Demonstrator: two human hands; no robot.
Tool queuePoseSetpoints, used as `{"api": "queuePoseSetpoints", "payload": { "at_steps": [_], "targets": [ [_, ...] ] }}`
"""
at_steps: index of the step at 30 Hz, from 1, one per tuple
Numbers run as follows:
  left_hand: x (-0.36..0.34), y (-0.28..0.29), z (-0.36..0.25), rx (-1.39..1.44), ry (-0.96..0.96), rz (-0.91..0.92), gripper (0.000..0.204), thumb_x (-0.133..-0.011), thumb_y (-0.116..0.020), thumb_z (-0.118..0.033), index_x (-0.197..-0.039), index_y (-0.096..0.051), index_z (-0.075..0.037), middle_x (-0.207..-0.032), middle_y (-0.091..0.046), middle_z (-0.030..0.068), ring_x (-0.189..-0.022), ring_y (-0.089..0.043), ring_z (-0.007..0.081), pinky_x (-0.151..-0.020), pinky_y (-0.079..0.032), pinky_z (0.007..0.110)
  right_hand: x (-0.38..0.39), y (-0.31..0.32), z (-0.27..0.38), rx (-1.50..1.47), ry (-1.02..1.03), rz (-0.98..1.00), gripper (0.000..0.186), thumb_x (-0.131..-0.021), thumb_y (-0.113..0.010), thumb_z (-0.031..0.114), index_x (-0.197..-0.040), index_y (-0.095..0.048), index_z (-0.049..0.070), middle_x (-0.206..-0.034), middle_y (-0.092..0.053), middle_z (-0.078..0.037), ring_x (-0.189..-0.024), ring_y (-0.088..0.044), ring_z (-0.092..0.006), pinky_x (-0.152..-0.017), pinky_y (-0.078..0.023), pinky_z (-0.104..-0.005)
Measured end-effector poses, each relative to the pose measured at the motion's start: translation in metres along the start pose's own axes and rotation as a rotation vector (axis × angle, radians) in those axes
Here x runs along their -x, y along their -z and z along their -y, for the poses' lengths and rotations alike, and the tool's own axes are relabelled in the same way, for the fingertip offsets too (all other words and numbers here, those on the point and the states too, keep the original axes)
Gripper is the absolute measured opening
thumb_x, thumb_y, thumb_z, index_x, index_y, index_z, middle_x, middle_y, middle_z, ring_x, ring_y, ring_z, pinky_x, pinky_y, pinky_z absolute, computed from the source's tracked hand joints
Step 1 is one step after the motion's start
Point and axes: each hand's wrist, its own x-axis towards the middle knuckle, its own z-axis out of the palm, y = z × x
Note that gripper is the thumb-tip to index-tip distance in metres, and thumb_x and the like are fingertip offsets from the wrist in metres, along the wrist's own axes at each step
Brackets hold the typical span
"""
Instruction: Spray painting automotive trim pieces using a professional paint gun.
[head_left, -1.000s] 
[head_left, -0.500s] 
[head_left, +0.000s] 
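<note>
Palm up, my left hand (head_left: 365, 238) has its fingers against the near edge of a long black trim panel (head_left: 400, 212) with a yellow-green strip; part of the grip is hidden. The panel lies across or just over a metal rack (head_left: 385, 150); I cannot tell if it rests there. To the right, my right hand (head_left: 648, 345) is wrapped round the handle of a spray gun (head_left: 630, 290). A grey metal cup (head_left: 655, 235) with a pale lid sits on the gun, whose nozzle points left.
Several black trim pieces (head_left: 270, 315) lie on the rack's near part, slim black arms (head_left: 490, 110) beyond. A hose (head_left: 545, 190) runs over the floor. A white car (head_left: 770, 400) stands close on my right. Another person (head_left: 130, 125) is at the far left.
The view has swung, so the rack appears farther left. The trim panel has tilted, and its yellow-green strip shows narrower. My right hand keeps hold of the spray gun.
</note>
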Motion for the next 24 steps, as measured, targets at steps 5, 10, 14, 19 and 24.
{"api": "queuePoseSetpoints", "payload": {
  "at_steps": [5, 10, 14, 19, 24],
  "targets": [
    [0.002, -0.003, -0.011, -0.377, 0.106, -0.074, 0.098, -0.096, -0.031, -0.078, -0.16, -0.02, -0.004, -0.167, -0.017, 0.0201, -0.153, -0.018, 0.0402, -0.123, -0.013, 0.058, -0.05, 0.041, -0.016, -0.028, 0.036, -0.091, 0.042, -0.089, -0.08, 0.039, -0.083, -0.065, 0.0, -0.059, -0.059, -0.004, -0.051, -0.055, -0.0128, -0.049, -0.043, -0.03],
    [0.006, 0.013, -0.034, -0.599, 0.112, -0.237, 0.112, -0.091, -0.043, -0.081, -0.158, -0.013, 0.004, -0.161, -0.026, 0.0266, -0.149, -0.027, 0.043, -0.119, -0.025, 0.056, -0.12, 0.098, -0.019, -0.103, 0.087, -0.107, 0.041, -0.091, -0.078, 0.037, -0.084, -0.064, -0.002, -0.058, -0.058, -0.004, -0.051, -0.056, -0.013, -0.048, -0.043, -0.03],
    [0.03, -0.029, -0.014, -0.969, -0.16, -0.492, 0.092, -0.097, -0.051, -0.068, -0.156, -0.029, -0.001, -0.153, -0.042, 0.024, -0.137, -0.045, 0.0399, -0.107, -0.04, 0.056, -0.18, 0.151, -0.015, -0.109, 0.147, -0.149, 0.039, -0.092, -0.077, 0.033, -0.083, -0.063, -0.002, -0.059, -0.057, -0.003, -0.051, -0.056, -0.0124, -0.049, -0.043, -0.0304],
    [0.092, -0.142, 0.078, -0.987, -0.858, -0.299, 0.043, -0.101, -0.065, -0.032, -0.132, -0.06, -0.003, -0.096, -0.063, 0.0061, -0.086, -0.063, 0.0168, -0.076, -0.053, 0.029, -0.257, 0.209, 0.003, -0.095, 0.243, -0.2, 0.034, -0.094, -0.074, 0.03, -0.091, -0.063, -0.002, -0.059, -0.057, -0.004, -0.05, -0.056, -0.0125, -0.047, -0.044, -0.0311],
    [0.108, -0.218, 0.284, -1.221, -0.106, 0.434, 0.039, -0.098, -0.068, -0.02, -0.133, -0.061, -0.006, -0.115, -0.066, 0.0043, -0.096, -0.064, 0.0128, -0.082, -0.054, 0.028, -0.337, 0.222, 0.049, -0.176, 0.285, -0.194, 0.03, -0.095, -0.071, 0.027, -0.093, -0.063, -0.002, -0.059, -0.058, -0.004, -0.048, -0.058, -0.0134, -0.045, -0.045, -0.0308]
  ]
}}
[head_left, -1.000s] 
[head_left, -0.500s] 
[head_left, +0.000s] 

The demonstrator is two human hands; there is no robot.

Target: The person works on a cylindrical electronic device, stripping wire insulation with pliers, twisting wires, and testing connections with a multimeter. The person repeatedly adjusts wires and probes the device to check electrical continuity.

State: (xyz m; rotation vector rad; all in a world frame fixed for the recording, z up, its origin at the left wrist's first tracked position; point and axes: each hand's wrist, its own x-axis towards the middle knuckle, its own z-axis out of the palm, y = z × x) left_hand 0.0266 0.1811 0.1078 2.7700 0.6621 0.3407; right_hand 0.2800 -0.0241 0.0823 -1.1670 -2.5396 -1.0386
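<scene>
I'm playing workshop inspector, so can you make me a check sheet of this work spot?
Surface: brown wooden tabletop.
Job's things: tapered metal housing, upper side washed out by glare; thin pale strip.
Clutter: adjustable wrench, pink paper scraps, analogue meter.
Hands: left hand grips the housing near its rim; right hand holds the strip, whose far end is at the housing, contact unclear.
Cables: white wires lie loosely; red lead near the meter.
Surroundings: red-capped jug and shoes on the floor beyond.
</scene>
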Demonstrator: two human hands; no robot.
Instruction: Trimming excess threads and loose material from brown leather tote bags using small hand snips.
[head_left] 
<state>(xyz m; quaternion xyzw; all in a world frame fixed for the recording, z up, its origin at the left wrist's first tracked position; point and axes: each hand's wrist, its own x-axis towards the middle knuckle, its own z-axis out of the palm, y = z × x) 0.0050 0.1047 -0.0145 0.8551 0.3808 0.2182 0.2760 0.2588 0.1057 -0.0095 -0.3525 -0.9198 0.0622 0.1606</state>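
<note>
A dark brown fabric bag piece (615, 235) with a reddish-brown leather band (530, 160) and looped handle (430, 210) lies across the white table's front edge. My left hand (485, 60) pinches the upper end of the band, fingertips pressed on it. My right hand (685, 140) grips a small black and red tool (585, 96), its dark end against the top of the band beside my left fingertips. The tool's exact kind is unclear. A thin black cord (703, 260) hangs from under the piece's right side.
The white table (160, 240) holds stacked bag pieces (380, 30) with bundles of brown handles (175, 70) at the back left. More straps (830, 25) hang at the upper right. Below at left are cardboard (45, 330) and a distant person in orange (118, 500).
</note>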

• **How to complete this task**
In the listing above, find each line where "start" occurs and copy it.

• **Worked solution**
Measured end-effector poses, each relative to the pose measured at the motion's start: translation in metres along the start pose's own axes and rotation as a rotation vector (axis × angle, radians) in those axes
Step 1 is one step after the motion's start

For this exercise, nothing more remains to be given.